> TASK GOAL
Each line of the listing below must be retyped exactly, with images left out.
* * * *
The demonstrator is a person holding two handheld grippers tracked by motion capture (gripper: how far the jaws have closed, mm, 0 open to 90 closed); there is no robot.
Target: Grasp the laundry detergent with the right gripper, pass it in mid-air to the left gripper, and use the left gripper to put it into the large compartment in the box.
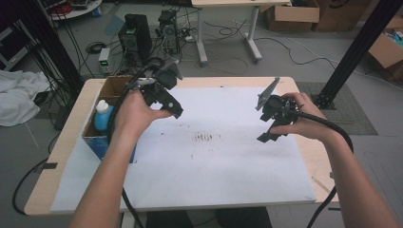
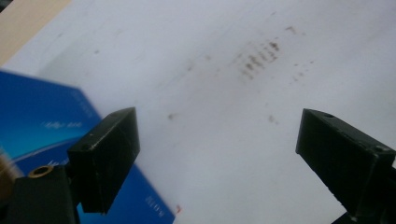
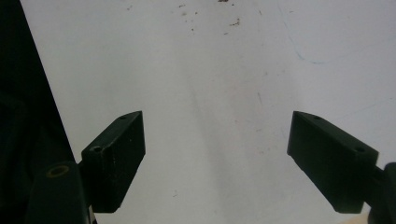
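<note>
Both tongs — left [image 1: 178, 114] just beside the blue box [image 1: 97, 142], right [image 1: 266, 137] well apart from it — hang spread and empty, seemingly ready to reach in.

Your blue box [image 1: 97, 142] sits open-topped at the counter's left edge — a blue bottle [image 1: 102, 115], white-capped, stands upright inside.
</note>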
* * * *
> RESPONSE AREA
The demonstrator is a person holding two handheld grippers tracked by motion capture (gripper: how far the jaws have closed, mm, 0 open to 90 closed); there is no robot.
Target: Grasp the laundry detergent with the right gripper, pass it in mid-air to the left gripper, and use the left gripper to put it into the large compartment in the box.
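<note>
Both tongs — left [image 1: 178, 114] just beside the blue box [image 1: 97, 142], right [image 1: 266, 137] well apart from it — hang spread and empty, seemingly ready to reach in.

Your blue box [image 1: 97, 142] sits open-topped at the counter's left edge — a blue bottle [image 1: 102, 115], white-capped, stands upright inside.
</note>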

That covers the exercise completely.